**Task objective:**
From the line containing "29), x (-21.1" down to the last line of the material, output each line exactly as it appears, excluding pictures.

**Source data:**

○ ○ ○

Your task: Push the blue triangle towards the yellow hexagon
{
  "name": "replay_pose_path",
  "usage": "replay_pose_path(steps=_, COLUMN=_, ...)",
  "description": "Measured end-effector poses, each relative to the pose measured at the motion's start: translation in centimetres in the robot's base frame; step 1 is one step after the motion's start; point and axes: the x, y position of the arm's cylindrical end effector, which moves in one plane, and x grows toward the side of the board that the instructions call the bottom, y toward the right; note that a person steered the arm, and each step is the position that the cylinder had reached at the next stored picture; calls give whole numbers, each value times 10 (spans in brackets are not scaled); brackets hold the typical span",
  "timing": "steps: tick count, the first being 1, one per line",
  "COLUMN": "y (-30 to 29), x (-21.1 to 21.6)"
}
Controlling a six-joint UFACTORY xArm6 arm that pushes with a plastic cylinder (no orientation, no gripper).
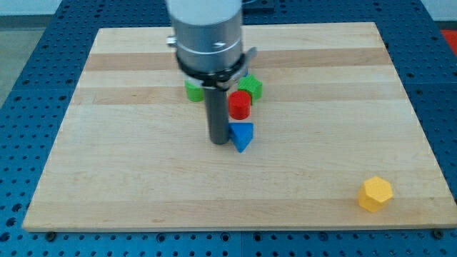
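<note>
The blue triangle [243, 135] lies near the middle of the wooden board [128, 178]. My tip [218, 141] stands right against its left side, touching or nearly touching it. The yellow hexagon [375, 193] sits far off at the view's bottom right, near the board's edge. The rod and the arm's grey body above it hide part of the blocks behind.
A red block [239, 105] sits just above the blue triangle. A green block [251, 88] is at its upper right and another green block [193, 91] shows left of the rod, partly hidden. A blue perforated table surrounds the board.
</note>
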Motion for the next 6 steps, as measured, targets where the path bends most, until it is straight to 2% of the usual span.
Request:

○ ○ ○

**Solution:**
  "COLUMN": "y (-30 to 29), x (-21.1 to 21.6)"
}
Controlling a six-joint UFACTORY xArm6 arm that pushes with a plastic cylinder (no orientation, no gripper).
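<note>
The blue triangle [243, 135] lies near the middle of the wooden board [128, 178]. My tip [218, 141] stands right against its left side, touching or nearly touching it. The yellow hexagon [375, 193] sits far off at the view's bottom right, near the board's edge. The rod and the arm's grey body above it hide part of the blocks behind.
A red block [239, 105] sits just above the blue triangle. A green block [251, 88] is at its upper right and another green block [193, 91] shows left of the rod, partly hidden. A blue perforated table surrounds the board.
</note>
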Motion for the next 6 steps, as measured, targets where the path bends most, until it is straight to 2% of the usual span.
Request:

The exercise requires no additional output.